Goal of the exercise: Repeat only the stretch of lines below that runs from the line with "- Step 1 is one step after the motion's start" through the line with "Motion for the", unaltered.

The data:
+ + + + + + +
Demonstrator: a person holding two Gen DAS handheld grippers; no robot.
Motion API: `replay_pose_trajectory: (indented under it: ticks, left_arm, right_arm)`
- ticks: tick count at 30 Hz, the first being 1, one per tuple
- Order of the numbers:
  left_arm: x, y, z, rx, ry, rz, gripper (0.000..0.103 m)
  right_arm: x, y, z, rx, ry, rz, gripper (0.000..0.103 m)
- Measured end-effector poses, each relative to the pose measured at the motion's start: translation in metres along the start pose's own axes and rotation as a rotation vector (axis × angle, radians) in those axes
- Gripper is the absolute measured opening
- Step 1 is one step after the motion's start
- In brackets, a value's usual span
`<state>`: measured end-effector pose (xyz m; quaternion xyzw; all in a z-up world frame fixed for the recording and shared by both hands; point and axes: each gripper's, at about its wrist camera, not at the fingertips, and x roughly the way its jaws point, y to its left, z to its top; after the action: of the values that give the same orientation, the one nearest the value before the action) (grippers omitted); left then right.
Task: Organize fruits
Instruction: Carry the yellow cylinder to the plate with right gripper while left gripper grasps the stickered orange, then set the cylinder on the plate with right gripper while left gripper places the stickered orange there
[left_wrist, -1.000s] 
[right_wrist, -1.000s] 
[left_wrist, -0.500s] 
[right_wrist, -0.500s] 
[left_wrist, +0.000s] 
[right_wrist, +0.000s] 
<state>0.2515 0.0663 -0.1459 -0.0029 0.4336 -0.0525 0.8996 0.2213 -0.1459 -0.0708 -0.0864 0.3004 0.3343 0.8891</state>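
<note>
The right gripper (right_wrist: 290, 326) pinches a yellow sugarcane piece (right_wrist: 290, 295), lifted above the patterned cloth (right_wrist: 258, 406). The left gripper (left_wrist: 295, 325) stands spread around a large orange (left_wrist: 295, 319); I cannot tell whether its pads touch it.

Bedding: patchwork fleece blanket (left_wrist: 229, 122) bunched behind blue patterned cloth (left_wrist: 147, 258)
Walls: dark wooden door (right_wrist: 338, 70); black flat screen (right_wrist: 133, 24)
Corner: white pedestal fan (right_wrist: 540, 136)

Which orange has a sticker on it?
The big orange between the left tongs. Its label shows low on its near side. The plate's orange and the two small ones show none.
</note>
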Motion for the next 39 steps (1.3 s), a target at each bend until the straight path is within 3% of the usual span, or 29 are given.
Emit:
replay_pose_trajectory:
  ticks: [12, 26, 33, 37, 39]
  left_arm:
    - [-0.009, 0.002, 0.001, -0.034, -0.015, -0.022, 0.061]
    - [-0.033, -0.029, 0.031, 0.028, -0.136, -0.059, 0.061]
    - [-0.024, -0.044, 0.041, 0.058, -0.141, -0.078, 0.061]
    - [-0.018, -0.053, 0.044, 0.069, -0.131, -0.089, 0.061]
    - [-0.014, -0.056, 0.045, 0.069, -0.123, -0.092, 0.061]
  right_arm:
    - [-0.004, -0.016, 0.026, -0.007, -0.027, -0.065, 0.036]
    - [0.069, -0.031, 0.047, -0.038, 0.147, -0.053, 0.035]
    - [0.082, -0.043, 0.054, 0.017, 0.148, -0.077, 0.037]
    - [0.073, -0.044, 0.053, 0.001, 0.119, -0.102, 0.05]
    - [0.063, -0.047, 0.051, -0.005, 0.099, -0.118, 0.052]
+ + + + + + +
Answer box:
- Step 1 is one step after the motion's start
- In brackets, a value's usual span
`<state>`: measured end-effector pose (xyz m; quaternion xyzw; all in a z-up world frame fixed for the recording and shared by both hands; point and axes: each gripper's, at about its wrist camera, not at the fingertips, and x roughly the way its jaws point, y to its left, z to its top; after the action: of the values that give the same orientation, the one nearest the value before the action) (grippers omitted); left then right.
Task: Organize fruits
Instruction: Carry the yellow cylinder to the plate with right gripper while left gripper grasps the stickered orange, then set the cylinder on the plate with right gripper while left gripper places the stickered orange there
[left_wrist, -1.000s] 
[right_wrist, -1.000s] 
[left_wrist, -0.500s] 
[right_wrist, -0.500s] 
[left_wrist, +0.000s] 
[right_wrist, +0.000s] 
<state>0.2515 0.0663 -0.1459 -0.0029 0.4336 -0.0525 0.8996 0.2213 -0.1459 -0.0708 -0.0864 0.3004 0.3343 0.8891</state>
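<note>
The right gripper (right_wrist: 290, 326) pinches a yellow sugarcane piece (right_wrist: 290, 295), lifted above the patterned cloth (right_wrist: 258, 406). The left gripper (left_wrist: 295, 325) stands spread around a large orange (left_wrist: 295, 319); I cannot tell whether its pads touch it.

Bedding: patchwork fleece blanket (left_wrist: 229, 122) bunched behind blue patterned cloth (left_wrist: 147, 258)
Walls: dark wooden door (right_wrist: 338, 70); black flat screen (right_wrist: 133, 24)
Corner: white pedestal fan (right_wrist: 540, 136)

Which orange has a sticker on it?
The big orange between the left tongs. Its label shows low on its near side. The plate's orange and the two small ones show none.
</note>
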Motion for the next 39 steps (1.3 s), a target at each bend until the straight path is within 3% of the usual span, or 29 are given.

This completes the response to the exercise.